What I'm going to claim and underscore here is that multiple (and simultaneous) stories in Feynman's calculation technique are not "true" stories in time; not in the sense of causative chain or sequence of events in time. I think everybody, included Feynman, was aware of this tenet. Multiple paths "capture" something that is inherent to the reality of motion, as a sniffling of proximal paths which explains randomness and relation between subsequent observations, but we don't know exactly what is it. Wheeler delayed choice experiment (WDCE)changes the future only (in the intercepted particles, not the others), does not affect the "true" past (in which the interference "was" actually generated) in those cases in which we are authorized to consider that as a real past event (in the cosmological thought experiment).
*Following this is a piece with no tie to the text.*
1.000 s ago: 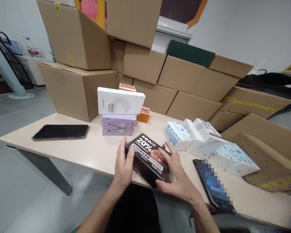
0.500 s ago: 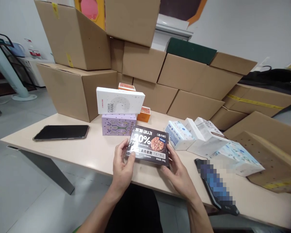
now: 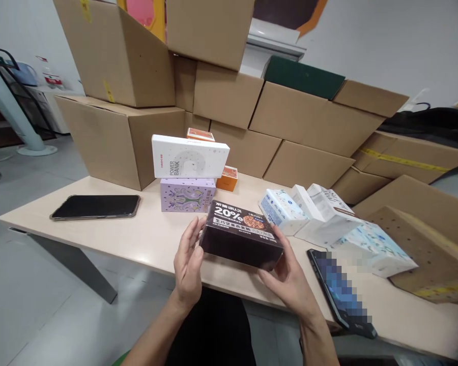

We must distinguish two cases. First, the real WDCE experiment in which we (erroneously) deduce a time delay from the spatial location in which we choose to observe/don't observe each particle. The Feynman's multiple paths do not correspond to actual single stories. So it is a nonsense to affirm that if the site of observation-choice is "subsequent" (actually to the right) of the two (open) slits, then it follows we are observing something which is occurring "after" in the Feynman's paths. We are actually making an observation set which is alternative to the observation on the screen. We can thus compare two alternative experiments, but not to consider one experiment as the continuation of the other. In conclusion, there is no difference between the choice to observe some of the particles just in front of the slits, behind the slits or close to the detector. In all these cases we are forcing the "possible" (Feynman's) stories of the observed particles with our present action and changing the future true story of those observed particles. But we can't say anything about the unobserved part of the single particle history (in between the source and the decision probe or the screen-detector).
Second, if we have a quasar light arriving at our planet after some billions of years, forming an interference due to the passage of photons through the two right and left ends of a big lens-galaxy, and if today the quasar and the galaxy are not anymore aligned nor existing, then each single photon arriving upon our interference screen today does have its true story. There is a true past: the emission from the quasar. Then we have only simultaneous possible paths passages through one possible side or the other of the lens galaxy and gravitational deflection & interaction with any other possible path. Eventually we have two different possible "present times" in the true history of the photon, depending on our decision: one in which the photon has been intercepted by the probe spaceship that was sent midway towards the galaxy, so that that photon won't go to form the interference pattern in case it will reach our planet (we have changed the future of that photon). The other "present time" is in case we are choosing not to observe the photon stream for a while. After that the unobserved photons conserve the interference path that was generated during the past history and will arrive on the interference screen on Earth, plotting the interference pattern. In this case, the true story ends with the impact of the photon on the screen-detector on Earth. Our decision not-to-observe has not changed in any way the true story of the single photon.
They are not our "decisions" which change the history of events, but only facts, actual events can do that: if we actually interact with-observe the single photon, that interaction will determine a really new future chain of events for that photon. There is no way to make any interaction - or decision that won't cause a true interaction - which would determine a change in some true past event of a true history, as the emission of photon from the quasar or as the same existence of a certain photon we haven't observed yet, with or without interference.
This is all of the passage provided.